Malgré ces perspectives sombres, nous disposons pour autant de piliers nécessaires pour amorcer un développement qui serait basé : sur nos ressources humaines grâce à une jeunesse nombreuse et de mieux en mieux formée ; une diaspora aguerri à la mondialisation ; sur nos ressources naturelles considérables ; une culture et des traditions riches ; des positions géostratégique et géoéconomique privilégiées pour conquérir les marches européens et africains.
Pour arriver à utiliser nos atouts, il est fondamentale de trouver notre propre modèle de développement différent des modèles libéraux ou socialistes qui ont successivement échoués en Algérie depuis l’indépendance. Un modèle spécifique à la société algérienne qui serait un bon équilibre entre un modèle social basé sur un niveau élevé de protection sociale, de redistribution, de régulation économique et de transition écologique. Et un modèle plus libéral, adapté à la mondialisation, qui serait plus vertueux en matière de dépenses publiques et qui inclurait des réformes facilitant le développement. Ce nouveau modèle crédible permettrait de modifier positivement et durablement l’image du pays facilitant le retour de la confiance et le développement des investissements.

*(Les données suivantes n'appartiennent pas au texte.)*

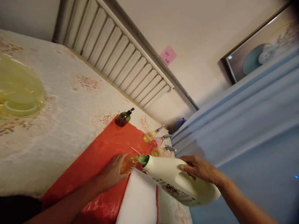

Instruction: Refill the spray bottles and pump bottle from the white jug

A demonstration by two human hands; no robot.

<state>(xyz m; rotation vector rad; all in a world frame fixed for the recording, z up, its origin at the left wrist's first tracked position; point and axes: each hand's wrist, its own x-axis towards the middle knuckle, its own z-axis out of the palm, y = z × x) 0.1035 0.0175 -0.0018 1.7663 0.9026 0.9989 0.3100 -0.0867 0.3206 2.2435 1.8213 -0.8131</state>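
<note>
My right hand [198, 169] grips the handle of a big cream-coloured jug [168, 171], tipped on its side with its uncapped neck toward my left. A green spout [143, 160] shows in that neck. Closed round a small clear bottle [128, 164] with orange tint is my left hand [114, 172]. The bottle's narrow mouth meets the green spout or lies just beside it; I cannot tell whether liquid is flowing. Both are held above a red plastic sheet [98, 161].
Several small pump bottles [150, 136] stand at the sheet's far right. A dark green pump bottle [123, 119] is at its far corner. A white block [137, 199] lies below the jug. At left sits a yellow translucent basin [21, 84]. A radiator [112, 46] and blue curtain [245, 124] border the table.
</note>
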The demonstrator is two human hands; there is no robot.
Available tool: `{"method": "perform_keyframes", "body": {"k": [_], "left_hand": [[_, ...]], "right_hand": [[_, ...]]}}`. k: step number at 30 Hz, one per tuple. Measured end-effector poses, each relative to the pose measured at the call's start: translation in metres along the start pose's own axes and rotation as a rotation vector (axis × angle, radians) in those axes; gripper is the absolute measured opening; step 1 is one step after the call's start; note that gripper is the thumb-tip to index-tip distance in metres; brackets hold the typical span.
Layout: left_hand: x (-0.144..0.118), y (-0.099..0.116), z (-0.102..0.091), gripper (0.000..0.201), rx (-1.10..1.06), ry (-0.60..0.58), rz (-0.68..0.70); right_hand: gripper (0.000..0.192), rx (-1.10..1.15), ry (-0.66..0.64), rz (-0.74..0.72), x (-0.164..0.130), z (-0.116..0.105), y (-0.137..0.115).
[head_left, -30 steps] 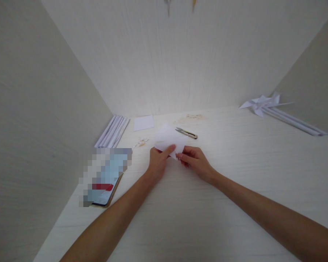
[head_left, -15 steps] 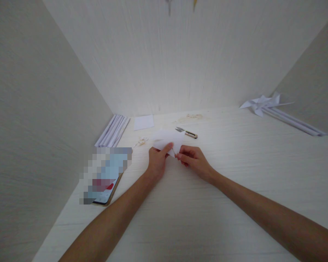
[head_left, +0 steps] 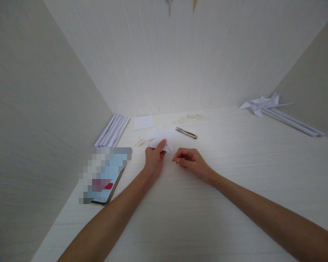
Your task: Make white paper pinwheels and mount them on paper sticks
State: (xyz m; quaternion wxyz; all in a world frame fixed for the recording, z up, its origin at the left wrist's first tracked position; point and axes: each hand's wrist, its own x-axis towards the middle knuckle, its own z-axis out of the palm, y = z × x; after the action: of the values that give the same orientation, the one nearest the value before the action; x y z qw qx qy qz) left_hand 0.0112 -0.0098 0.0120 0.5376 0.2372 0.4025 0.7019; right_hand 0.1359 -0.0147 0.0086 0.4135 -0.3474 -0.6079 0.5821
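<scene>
This looks like a small craft booth, boxed in by a pale left wall, far wall and right wall around a white, wood-grained tabletop. Thread snips, rolled paper sticks and a paper pinwheel suggest handicraft; whether home or workshop, I cannot tell.

a plain white sheet of paper is pinched near its near edge by the left hand, the thumb lying across its upper face, and it stretches away toward the back of the desk. its pointed near corner sticks out to the right of the thumb, where a short dark line shows, too small to tell as slit or fold. its far edges blur into the pale surface behind.
</scene>
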Motion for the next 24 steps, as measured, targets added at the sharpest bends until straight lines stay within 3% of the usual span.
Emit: {"method": "perform_keyframes", "body": {"k": [4, 10, 13, 18, 24], "left_hand": [[-0.0003, -0.0014, -0.0016, 0.021, 0.063, -0.067, -0.007], [-0.0062, -0.0067, -0.0035, 0.021, 0.31, -0.217, -0.005], [-0.0051, -0.0068, -0.004, 0.024, 0.332, -0.193, 0.018], [-0.0011, -0.0019, -0.0043, 0.024, 0.232, -0.027, 0.081], [-0.0004, -0.0042, -0.0057, 0.018, 0.273, -0.112, 0.048]], "right_hand": [[0.014, 0.096, 0.096, 0.03, 0.003, -0.0019, 0.0019], [0.018, -0.091, 0.089, -0.005, 0.0031, -0.0013, 0.005], [0.018, -0.089, 0.123, 0.004, 0.0033, -0.0023, 0.0051], [0.016, -0.054, 0.13, 0.053, 0.0037, -0.0025, 0.0048], [0.02, 0.337, 0.393, 0.058, 0.0079, -0.0049, 0.0033]]}}
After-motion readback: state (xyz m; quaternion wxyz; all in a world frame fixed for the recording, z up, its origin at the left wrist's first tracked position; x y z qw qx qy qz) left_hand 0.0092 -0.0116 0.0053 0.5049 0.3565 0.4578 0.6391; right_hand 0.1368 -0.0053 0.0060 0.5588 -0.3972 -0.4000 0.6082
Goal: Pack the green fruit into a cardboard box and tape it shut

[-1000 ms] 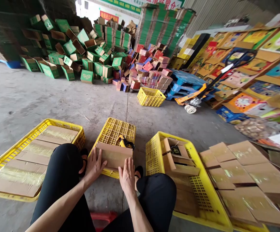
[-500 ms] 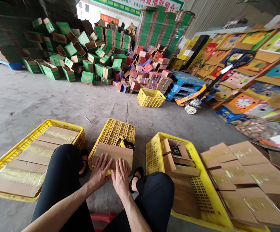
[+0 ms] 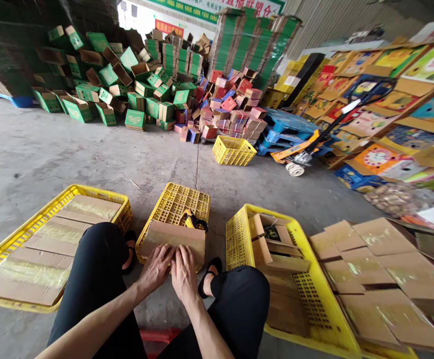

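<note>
Both palms down, side by side, on the near edge of a flat brown corrugated cardboard box (image 3: 174, 238): left hand (image 3: 156, 267) spread with fingers fanned over the near-left part, right hand (image 3: 182, 271) just beside it, thumbs nearly touching. No closed grip on anything; fingers open and pressing rather than pinching.

Box lying on top of an upturned yellow perforated plastic crate (image 3: 177, 204), covering the crate's near half, between the two black-clad knees. Judged light, thin and fairly stiff across the panel but easily creased along the fold lines; dry matte card, not slippery, so flat palm pressure seems enough to hold it in place. Best taken by the long edges or corners, thumb above and fingers beneath, not by the middle, where the panel would probably buckle.

A black-and-yellow tape dispenser (image 3: 195, 220) touching the far-right edge of the box, on the same crate. Left of the crate, a wide yellow plastic tray (image 3: 0, 254) stacked with taped brown flat boxes. Right of the crate, another yellow plastic basket (image 3: 239, 234) holding folded brown cartons, with more flat brown cardboard sheets (image 3: 374, 269) beyond it. Far behind the crate, across the concrete floor, heaps of green cartons (image 3: 108, 75).
</note>
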A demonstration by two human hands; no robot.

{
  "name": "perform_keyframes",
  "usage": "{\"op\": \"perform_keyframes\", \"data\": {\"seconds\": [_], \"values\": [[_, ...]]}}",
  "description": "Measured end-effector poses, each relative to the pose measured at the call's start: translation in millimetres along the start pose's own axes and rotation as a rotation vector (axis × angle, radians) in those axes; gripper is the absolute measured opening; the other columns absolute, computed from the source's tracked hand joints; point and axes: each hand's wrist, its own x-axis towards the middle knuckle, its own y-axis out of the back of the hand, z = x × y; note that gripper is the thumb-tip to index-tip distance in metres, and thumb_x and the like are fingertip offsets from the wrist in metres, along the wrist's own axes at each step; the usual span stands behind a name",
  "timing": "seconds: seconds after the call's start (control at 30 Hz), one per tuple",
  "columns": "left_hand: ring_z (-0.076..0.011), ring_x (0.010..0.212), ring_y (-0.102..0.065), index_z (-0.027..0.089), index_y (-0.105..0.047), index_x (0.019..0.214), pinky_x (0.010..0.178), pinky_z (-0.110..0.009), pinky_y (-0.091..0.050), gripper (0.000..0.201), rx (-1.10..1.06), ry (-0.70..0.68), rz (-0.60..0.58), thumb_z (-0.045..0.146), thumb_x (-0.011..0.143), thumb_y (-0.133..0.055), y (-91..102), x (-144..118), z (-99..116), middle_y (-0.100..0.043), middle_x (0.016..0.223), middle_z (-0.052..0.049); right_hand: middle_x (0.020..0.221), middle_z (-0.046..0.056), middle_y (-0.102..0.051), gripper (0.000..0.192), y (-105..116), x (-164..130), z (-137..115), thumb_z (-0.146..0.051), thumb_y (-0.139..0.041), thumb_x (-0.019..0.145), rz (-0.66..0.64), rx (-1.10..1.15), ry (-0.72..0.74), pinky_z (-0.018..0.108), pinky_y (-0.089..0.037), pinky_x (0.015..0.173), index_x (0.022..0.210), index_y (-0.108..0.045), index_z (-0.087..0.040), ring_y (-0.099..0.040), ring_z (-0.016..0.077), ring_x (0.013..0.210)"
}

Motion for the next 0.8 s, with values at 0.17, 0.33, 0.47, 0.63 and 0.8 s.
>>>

Forcer de constater que les institutions sont incapables de faire affleurer ce modèle, nous devons tenter de le faire émerger grâce au développement d’une nouvelle forme de société civile qui serait un acteur du développement de notre pays. Cette société qui agirait au travers du renouveau d’ONG local, de syndicats, d’associations d’usagers, de groupements sociaux professionnels, d’entreprises ou d’élus locaux permettrait la mise en œuvre d’initiatives aux tours de deux axes qui seraient le développement local et le développement de l’économie sociale et solidaire. Les notions de société civile, de citoyenneté et de gouvernance sont souvent associées dans la construction historique des pays développés.
Le rôle de cette société civile serait de faire coopérer au niveau local: les acteurs locaux de l’Etat, le secteur privé, le secteur à but non lucratif à vocation sociale. Autour de concept comme : le financement participatif, la lutte contre la corruption, le développement durable du territoire intégrant la dimension environnementale mais aussi sociale, lutte contre l’exclusion, solidarité et citoyenneté, participation des habitants, démocratie participative. Ce type de démarche permettrait de faire agir les communautés pour trouver une solution à un problème auxquelles elles sont confrontées, favorisant la création de petites entreprises, considérées comme le « terreau vital », et un enjeu de développement local durable. En complément, celle-ci pourrait favoriser l’utilisation des avantages concurrentiels et des forces de chacune de nos régions.
Dans le contexte de tarification de plus en plus accentuée de nos ressources financières, nous ne pouvons plus compter seulement sur les mécanismes classiques pour se prémunir contre un déficit d’emploi, le manque d’entreprises ou le sous-développement.
Il faut bien comprendre que le désastre est à nos portes et que nous avons d’autres choix que de sauver nous même notre pays. Même si les premiers responsables de la situation catastrophiques du pays sont les politiques ; ils ne demeurent pas moins que nous nous pouvons plus nous plaindre de l’état futur du pays si nous ne faisant rien. Et ne rien faire pour développer notre pays est la pire façon d’agir.